Sarraute_ _L_Ere_du_soupcon
Ce que (le lecteur) a appris, chacun le sait trop bien, pour qu’il soit utile d’insister. Il a connu Joyce, Proust et Freud ; le ruissellement, que rien au-dehors ne permet de déceler, du monologue intérieur, le foisonnement infini de la vie psychologique et les vastes régions encore à peine défrichées de l’inconscient. Il a vu tomber les cloisons étanges qui séparaient les personnages les uns des autres, et le héros de roman devenir une limitation arbitraire, un découpage conventionnel pratiqué sur la trame commune que chacun contient tout entière et qui capte et retient dans ses mailles innombrables tout l’univers. Comme le chirurgien qui fixe son regard sur l’endroit précis où doit porter son effort, l’isolant du corps endormi, il a été amené à concentrer toute son attention et sa curiosité sur quelque état psychologique nouveau, oubliant le personnage immobile qui lui sert de support de hasard. Il a vu le temps cesser d’être ce courant rapide qui poussait en avant l’intrigue pour devenir une eau dormante au fond de laquelle s’élaborent de lentes et subtiles décompositions ; il a vu nos actes perdre leurs mobiles courants et leurs significations admises, des sentiments inconnus apparaître et les mieux connus changer d’aspect et de nom. Il a si bien et tant appris qu’il s’est mis à douter que l’objet fabriqué que les romanciers lui proposent puisse receler les richesses de l’objet réel.

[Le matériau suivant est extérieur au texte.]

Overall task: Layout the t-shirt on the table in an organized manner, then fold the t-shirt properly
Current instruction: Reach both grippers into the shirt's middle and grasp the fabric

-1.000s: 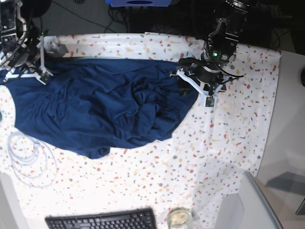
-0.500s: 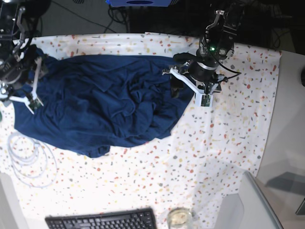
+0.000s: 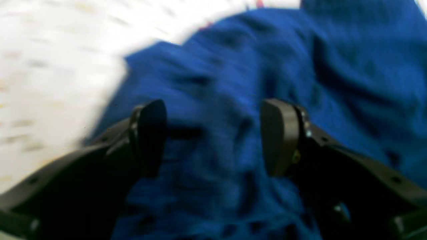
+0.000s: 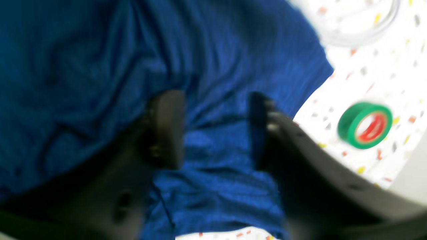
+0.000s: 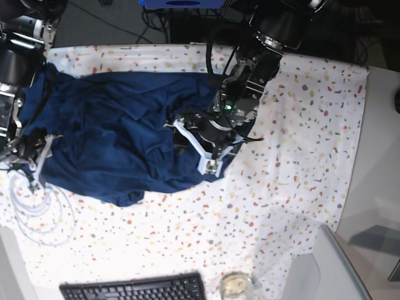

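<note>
T-shirt point(image 5: 112, 140), crumpled on the speckled tabletop point(image 5: 300, 156), looks light, limp and likely to bunch, so it is best pinched at a hem or sleeve edge, with both sets of jaws spread just above its folds, gripping nothing.

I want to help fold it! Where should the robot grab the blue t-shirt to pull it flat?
Probably the bunched edge of the t-shirt nearest the left pincer, coming down from above. The cloth lies rumpled on the table, and raised folds give the pads something to pinch; flat parts would slip.
</note>
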Controlling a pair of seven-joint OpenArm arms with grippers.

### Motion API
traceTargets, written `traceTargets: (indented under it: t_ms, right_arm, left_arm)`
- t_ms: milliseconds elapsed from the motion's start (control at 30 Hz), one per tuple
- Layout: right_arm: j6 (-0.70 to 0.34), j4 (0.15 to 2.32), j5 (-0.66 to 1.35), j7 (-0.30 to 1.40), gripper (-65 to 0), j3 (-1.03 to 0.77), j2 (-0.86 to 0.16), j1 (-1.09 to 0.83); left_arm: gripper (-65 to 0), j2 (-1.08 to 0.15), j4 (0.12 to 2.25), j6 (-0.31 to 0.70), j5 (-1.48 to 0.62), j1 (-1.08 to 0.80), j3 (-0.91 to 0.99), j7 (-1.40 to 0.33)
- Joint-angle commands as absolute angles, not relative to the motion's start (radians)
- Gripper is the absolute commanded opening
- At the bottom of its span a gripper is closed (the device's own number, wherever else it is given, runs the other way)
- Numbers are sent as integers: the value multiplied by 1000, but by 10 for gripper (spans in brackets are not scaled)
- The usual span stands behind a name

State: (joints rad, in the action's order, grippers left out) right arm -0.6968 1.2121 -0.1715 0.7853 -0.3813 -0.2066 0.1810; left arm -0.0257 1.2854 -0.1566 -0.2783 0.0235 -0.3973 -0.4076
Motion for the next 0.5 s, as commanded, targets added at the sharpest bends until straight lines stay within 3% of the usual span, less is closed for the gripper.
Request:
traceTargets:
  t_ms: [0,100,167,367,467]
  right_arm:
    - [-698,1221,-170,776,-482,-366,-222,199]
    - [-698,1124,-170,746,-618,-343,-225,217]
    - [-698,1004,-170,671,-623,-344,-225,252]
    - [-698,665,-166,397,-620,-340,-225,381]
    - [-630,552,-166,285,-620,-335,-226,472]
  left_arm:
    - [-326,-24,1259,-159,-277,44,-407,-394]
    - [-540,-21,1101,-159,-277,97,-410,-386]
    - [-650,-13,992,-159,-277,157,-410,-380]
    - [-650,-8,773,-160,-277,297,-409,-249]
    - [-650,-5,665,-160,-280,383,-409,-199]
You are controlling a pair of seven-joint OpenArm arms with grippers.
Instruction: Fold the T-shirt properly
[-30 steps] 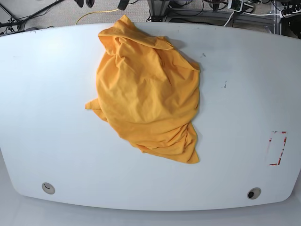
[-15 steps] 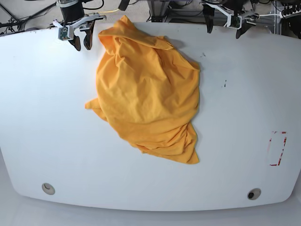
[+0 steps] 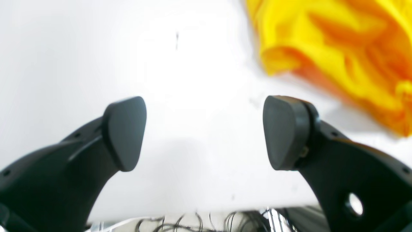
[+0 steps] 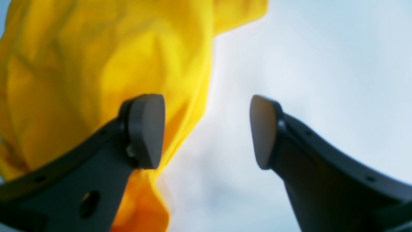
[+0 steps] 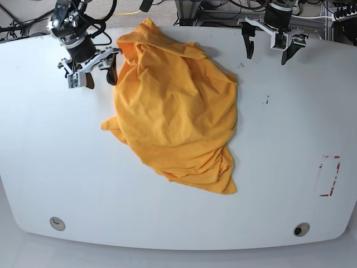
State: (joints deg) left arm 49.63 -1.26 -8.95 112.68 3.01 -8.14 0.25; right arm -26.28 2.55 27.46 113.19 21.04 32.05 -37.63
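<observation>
The orange-yellow T-shirt [image 5: 175,111] lies crumpled in a heap on the middle of the white table [image 5: 56,156], with no lettering showing. My right gripper [image 5: 100,77] hovers at the shirt's upper left edge and is open. In the right wrist view the right gripper [image 4: 207,129] has the T-shirt [image 4: 96,64] under and behind its left finger, with nothing pinched. My left gripper [image 5: 269,51] is open above the table's far right, apart from the shirt. The left wrist view shows the left gripper [image 3: 204,132] empty over bare table, the T-shirt [image 3: 338,48] at the upper right.
A red-marked rectangle [image 5: 328,176] is on the table's right side. Two round holes [image 5: 57,223] [image 5: 301,229] sit near the front edge. Small black marks [image 5: 266,100] lie right of the shirt. Cables and frames [image 5: 223,11] crowd the space beyond the far edge.
Both arms have come in from the far edge. The right gripper moved down to the shirt's upper left edge and opened wider. The left gripper dropped slightly, open. The shirt has not moved.
</observation>
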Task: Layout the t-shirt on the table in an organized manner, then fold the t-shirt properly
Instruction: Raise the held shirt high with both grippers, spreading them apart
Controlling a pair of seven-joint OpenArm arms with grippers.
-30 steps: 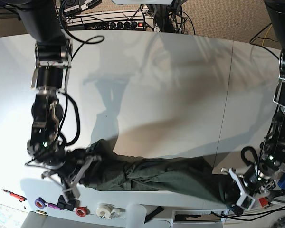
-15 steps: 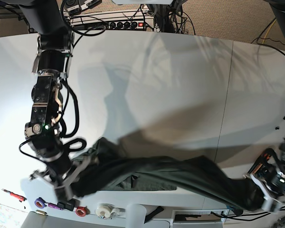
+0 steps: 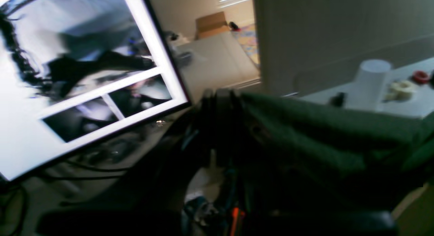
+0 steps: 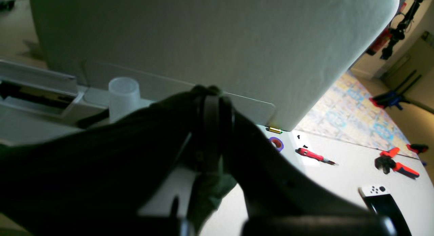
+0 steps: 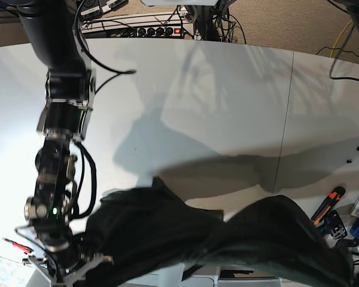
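Observation:
The dark green t-shirt (image 5: 227, 245) hangs stretched between my two grippers over the front edge of the white table (image 5: 197, 89), lifted toward the base camera and sagging in the middle. My right gripper (image 4: 212, 103) is shut on a bunched edge of the t-shirt (image 4: 101, 154); in the base view that gripper (image 5: 81, 263) is at the lower left. In the left wrist view my left gripper (image 3: 220, 100) is shut on the other end of the t-shirt (image 3: 305, 134). The cloth hides the left gripper in the base view.
A thin dark seam (image 5: 284, 119) crosses the table on the right. A power strip (image 5: 161, 30) and cables lie behind the far edge. An orange-handled tool (image 5: 329, 203) lies at the right. A white cup (image 4: 123, 93), red screwdriver (image 4: 313, 155) and purple tape ring (image 4: 276, 143) sit on a lower surface.
Both grippers have raised the t-shirt off the table and toward the camera. It now looms larger and spreads wider. The left arm has left the base view.

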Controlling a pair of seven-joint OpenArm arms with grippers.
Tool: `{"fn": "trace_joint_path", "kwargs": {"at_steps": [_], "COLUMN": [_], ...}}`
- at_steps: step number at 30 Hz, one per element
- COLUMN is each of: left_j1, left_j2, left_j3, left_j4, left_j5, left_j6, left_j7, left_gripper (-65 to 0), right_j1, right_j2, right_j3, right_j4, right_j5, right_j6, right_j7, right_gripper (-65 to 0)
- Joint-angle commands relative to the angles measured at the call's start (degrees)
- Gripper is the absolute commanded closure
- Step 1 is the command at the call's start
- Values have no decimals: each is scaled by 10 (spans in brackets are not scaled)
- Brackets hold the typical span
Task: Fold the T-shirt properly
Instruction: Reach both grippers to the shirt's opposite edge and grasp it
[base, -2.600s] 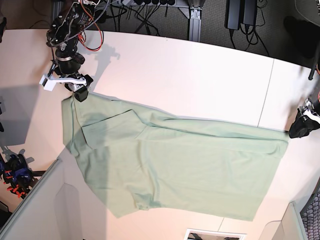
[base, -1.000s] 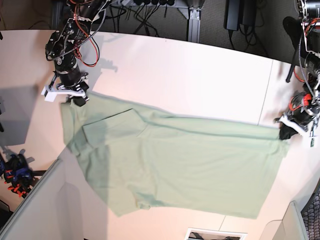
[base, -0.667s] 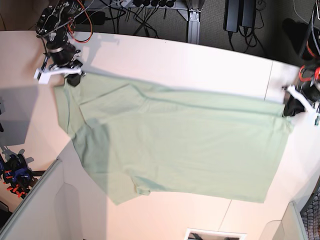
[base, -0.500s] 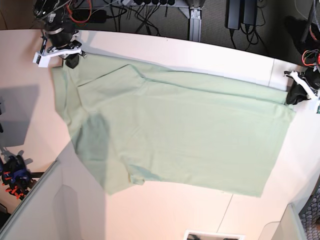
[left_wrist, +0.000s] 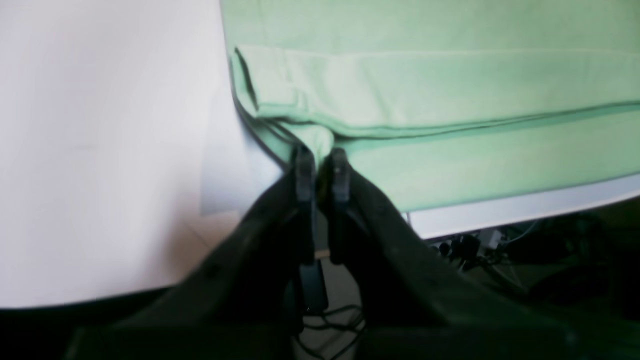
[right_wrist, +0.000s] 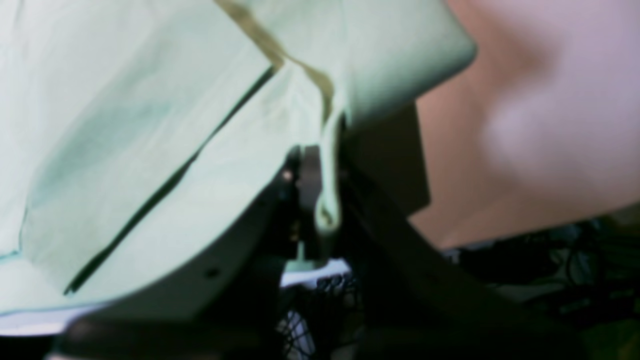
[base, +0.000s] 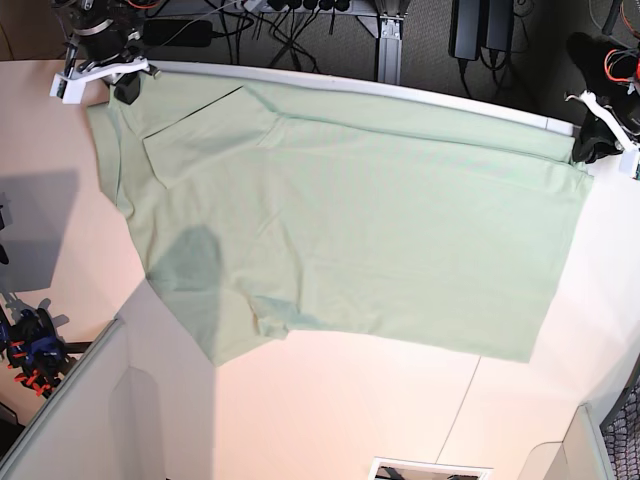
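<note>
In the base view, find the T-shirt (base: 400, 230) spread on the tabletop (base: 350, 410), with its upper edge near the far side and held at both far corners by the right gripper (base: 128, 88) and left gripper (base: 590, 147). Read the wide spacing as a means of keeping the edge taut and square, probably for aligning before the next fold. In the left wrist view, note jaws closed on a bunched corner, apparently to secure several layers together. In the right wrist view, note jaws pinching gathered cloth, presumably to prevent slipping.

2 jaws grip the T-shirt's (base: 380, 220) far corners.
</note>
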Motion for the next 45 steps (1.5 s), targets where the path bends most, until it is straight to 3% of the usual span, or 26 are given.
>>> {"fn": "trace_joint_path", "kwargs": {"at_steps": [1, 3, 6, 9, 11, 15, 19, 22, 29, 36, 43, 45], "left_j1": [-4, -3, 1, 7, 9, 8, 9, 9, 9, 12, 31, 30], "left_j2": [-3, 4, 5, 4, 4, 4, 3, -3, -6, -11, -18, -18], "left_j3": [-5, -5, -5, -5, -7, -38, -82, -90, -87, -87, -87, -87], "left_j4": [9, 9, 9, 9, 9, 25, 80, 123, 196, 197, 197, 197], "left_j5": [-4, -4, -5, -6, -6, -6, -31, -47, -47, -47, -47, -47], "left_j6": [-3, -9, -19, -19, -19, -19, -52, -53, -53, -54, -54, -53], "left_j7": [-17, -16, -14, -14, -13, -4, 19, 21, 21, 29, 29, 28], "left_gripper": [0, 0, -113, -240, -262, -262, -262, -262, -262, -262, -262, -262], "right_j1": [-2, -2, -3, -7, -9, -9, -8, -2, 120, 337, 555, 598], "right_j2": [9, 9, 9, 9, 9, 9, 10, 11, 87, 170, 176, 167], "right_j3": [6, 6, 6, 6, 7, 19, 55, 87, 79, -36, -164, -202], "right_j4": [10, 10, 10, 10, 10, 13, 44, 80, 46, -180, -530, -621], "right_j5": [-8, -24, -35, -36, -35, -26, -24, -15, -32, -53, -126, -159], "right_j6": [0, 0, 0, 0, 0, 0, 0, 0, 0, 0, 0, 0], "right_j7": [13, 13, 13, 20, 24, 24, 24, 28, 50, 68, 115, 152], "right_gripper": [0, 0, 0, -267, -375, -382, -381, -382, -382, -382, -382, -382]}}
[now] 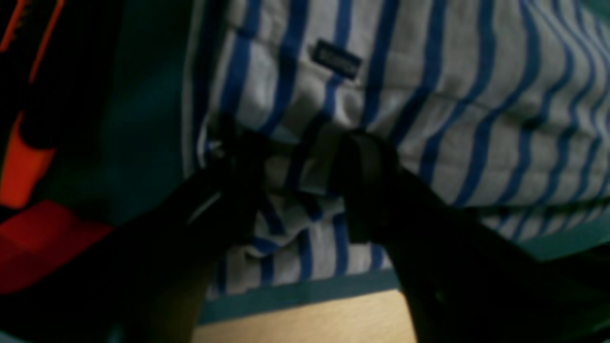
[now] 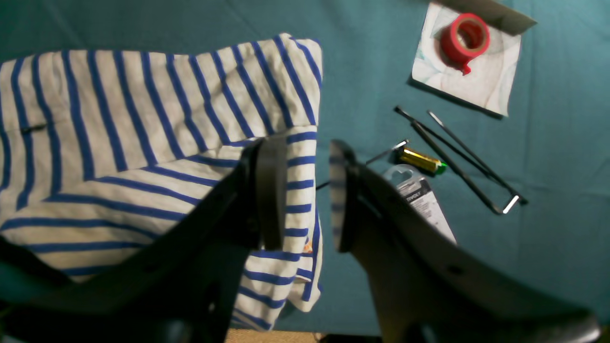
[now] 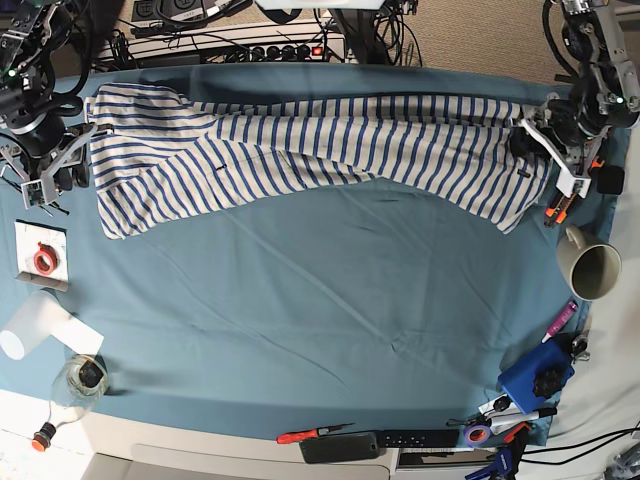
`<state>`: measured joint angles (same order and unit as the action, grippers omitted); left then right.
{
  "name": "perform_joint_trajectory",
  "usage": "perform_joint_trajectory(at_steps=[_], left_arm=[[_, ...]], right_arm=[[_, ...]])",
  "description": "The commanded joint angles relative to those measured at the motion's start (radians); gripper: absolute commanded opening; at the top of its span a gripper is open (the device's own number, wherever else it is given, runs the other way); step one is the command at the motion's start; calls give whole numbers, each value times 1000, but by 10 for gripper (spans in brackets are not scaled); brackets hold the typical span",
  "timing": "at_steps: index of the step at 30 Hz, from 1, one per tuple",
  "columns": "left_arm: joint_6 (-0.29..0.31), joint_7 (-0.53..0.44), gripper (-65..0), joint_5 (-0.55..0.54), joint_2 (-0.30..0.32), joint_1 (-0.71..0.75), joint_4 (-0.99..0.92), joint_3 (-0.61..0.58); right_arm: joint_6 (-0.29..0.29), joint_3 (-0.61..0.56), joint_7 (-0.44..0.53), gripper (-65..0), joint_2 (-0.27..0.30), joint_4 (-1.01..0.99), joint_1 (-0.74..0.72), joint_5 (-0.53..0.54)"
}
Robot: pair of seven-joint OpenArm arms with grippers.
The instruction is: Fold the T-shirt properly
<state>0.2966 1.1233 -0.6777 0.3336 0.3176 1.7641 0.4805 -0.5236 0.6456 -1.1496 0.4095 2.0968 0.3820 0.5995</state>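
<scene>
- The left claw [image 1: 298,178] is pinched on a bunched fold of the T-shirt [image 3: 300,150], with striped cloth filling the space between its dark fingers [image 1: 367,186].
- The right claw [image 2: 307,195] stands partly open with a clear gap between its pads [image 2: 271,190]. One pad sits over the shirt's edge, but nothing is pressed between the two, and I cannot tell whether it touches the cloth.
- The worktop is covered by a teal tablecloth [image 3: 330,300].
- Beside the T-shirt's end at the right claw lie a red tape roll [image 2: 464,40] on a white card [image 2: 481,83], a small battery [image 2: 421,160] and thin black rods [image 2: 462,159].
- Past the shirt's other end a beige cup [image 3: 592,268] lies on its side, and tools and a blue box [image 3: 535,378] sit along the cloth's near edge.
- The T-shirt lies stretched in a long band across the far part of the tablecloth, one end at each claw.
</scene>
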Motion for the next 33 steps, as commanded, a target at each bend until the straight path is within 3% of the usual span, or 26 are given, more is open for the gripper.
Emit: perform_joint_trajectory(at_steps=[1, 4, 8, 19, 22, 33], left_arm=[[-3, 66, -362, 11, -10, 12, -39, -13], [-6, 78, -416, 11, -9, 12, -47, -13], [-10, 113, -650, 11, -9, 12, -46, -13], [-6, 134, -650, 11, -9, 12, 35, -13], [27, 132, -650, 11, -9, 12, 103, -13], [47, 29, -650, 34, -9, 12, 338, -13]], right_arm=[[2, 10, 27, -489, 17, 16, -7, 2], [2, 10, 29, -489, 17, 16, -15, 2], [2, 10, 44, -489, 17, 16, -19, 2], [2, 10, 70, -489, 17, 16, -19, 2], [2, 10, 73, -489, 17, 16, -19, 2], [2, 10, 81, -489, 17, 16, -19, 2]])
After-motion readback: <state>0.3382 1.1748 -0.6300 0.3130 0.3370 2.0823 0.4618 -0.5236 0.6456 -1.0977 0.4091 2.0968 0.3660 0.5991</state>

Nathalie Sarraute, L’Ere du soupçon, 1956
Questions :
1) – Quelles sont les deux expressions utilisées pour qualifier le « héros de roman ». Expliquez le sens des ces expressions en vous appuyant sur le texte.
2) – Comment le personnage de roman a-t-il évolué ? Qu’a-t-on substitué à son image traditionnelle ?
3) – Quel autre aspest important du roman a changé ? Expliquez.